FAK is required for correct targeting of RGC axons in vivo
A-type ephrins and their receptors are known for their role in topographic mapping of RGC axons onto the optic tectum (Lemke and Reber, 2005). Ephrin-A ligands are distributed in an increasing gradient along the anterior-to-posterior (A-P) axis of the optic tectum. Nasal RGC axons are less sensitive to ephrin-As due to low EphA receptor expression and project to areas of relatively high ephrin-A concentration in the posterior tectum (Carvalho et al., 2006). On the other hand, temporal RGC axons are more sensitive to ephrin-A due to high EphA expression and remain in the anterior tectum (Holt and Harris, 1983; Sakaguchi and Murphey, 1985; Mann et al., 2004). Our results indicate that FAK protein expression and phosphorylation levels also increase across the nasal-to-temporal axis in the retina, suggesting that FAK activity may function in the differential targeting of retinal axons onto the tectum in vivo.

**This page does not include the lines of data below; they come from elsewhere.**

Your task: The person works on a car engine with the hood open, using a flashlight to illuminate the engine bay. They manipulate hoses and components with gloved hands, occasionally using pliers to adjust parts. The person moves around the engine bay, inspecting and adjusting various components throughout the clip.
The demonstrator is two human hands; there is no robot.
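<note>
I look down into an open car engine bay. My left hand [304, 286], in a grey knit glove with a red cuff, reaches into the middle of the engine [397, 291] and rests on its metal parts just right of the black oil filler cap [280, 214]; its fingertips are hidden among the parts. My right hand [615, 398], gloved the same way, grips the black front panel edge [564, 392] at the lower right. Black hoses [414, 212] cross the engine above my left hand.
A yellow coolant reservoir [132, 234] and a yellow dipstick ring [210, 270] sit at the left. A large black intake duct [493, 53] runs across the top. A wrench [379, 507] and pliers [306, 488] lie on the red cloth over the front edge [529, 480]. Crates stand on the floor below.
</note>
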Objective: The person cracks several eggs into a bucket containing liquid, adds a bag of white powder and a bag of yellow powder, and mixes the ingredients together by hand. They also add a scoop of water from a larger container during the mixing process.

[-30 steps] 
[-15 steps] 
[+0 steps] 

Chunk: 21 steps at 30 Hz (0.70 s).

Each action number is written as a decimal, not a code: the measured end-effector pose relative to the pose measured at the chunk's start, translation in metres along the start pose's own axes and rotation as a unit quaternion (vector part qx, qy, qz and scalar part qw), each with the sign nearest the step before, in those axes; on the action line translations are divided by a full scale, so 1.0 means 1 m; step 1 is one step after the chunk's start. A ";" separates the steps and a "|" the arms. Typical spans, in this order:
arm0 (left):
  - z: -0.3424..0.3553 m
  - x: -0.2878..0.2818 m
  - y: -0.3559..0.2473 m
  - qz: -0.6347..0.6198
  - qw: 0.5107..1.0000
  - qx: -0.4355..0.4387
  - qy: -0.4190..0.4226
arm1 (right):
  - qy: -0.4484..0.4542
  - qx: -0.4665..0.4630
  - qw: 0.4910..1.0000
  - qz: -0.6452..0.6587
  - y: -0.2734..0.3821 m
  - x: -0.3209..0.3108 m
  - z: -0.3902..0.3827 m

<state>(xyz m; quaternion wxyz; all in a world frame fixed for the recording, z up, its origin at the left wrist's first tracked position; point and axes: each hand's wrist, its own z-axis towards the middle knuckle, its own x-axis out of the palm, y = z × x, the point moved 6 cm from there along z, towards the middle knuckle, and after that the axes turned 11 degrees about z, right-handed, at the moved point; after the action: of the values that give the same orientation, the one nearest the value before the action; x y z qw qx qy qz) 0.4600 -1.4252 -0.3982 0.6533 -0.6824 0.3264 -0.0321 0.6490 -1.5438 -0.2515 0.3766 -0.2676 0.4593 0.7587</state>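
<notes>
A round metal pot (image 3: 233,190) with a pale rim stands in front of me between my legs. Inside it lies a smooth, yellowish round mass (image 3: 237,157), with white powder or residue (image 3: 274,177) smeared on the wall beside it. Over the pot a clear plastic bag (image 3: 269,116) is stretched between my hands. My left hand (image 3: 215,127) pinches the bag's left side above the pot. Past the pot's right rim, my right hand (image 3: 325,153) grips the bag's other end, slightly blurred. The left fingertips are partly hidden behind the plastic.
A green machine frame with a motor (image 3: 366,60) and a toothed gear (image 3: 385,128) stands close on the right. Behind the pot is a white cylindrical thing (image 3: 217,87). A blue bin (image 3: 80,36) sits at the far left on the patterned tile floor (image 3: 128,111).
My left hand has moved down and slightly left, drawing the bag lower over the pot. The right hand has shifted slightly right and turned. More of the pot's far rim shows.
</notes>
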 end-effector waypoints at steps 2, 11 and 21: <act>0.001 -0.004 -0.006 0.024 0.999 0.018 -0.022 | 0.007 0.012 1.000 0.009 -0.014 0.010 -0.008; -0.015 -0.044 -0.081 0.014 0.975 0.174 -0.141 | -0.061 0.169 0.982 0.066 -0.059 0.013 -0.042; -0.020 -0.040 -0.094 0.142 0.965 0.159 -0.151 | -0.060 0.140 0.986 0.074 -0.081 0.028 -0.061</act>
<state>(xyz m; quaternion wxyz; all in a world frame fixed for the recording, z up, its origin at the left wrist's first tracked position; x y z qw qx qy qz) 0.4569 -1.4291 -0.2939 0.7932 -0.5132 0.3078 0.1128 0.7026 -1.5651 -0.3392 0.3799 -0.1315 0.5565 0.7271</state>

To determine whether FAK is required for the correct positioning of RGC axons along the A-P axis within the optic tectum, we reduced FAK activity in two ways. First, GFP or GFP-FRNK mRNA was introduced into a single identified dorsal blastomere of eight-cell-stage Xenopus embryos, targeting expression to the right side of the head (Hirose and Jacobson, 1979). Importantly, this approach assures that the contralateral tectum, in which labeled axons project, is composed primarily of wild-type tissue (supplemental Fig. 6A,B, available at www.jneurosci.org as supplemental material). However, while we were able to label relatively robust retinotectal axon projections, suggesting that FRNK expression did not grossly interfere with RGC survival or axon extension, the retinal morphology of GFP-FRNK-expressing embryos was clearly disrupted (supplemental Fig. 7A–I, available at www.jneurosci.org as supplemental material), consistent with reports showing FAK to be important for cell proliferation and survival (Mitra et al., 2005). Therefore, we also expressed of FRNK under control of a heat shock promoter (hsp) to delay expression until after eye morphogenesis had begun. A transgene consisting of the zebrafish hsp70 promoter driving expression of GFP-FRNK (hsp:GFP-FRNK) was introduced at the one- or two-cell stage (Ogino et al., 2006), and embryos were heat shocked at stage 28, when RGCs are first born (supplemental Fig. 8, available at www.jneurosci.org as supplemental material). The layering of Islet-1-positive cells in hsp:GFP-FRNK eyes appeared grossly similar to the wild type (supplemental Fig. 7J–R, available at www.jneurosci.org as supplemental material).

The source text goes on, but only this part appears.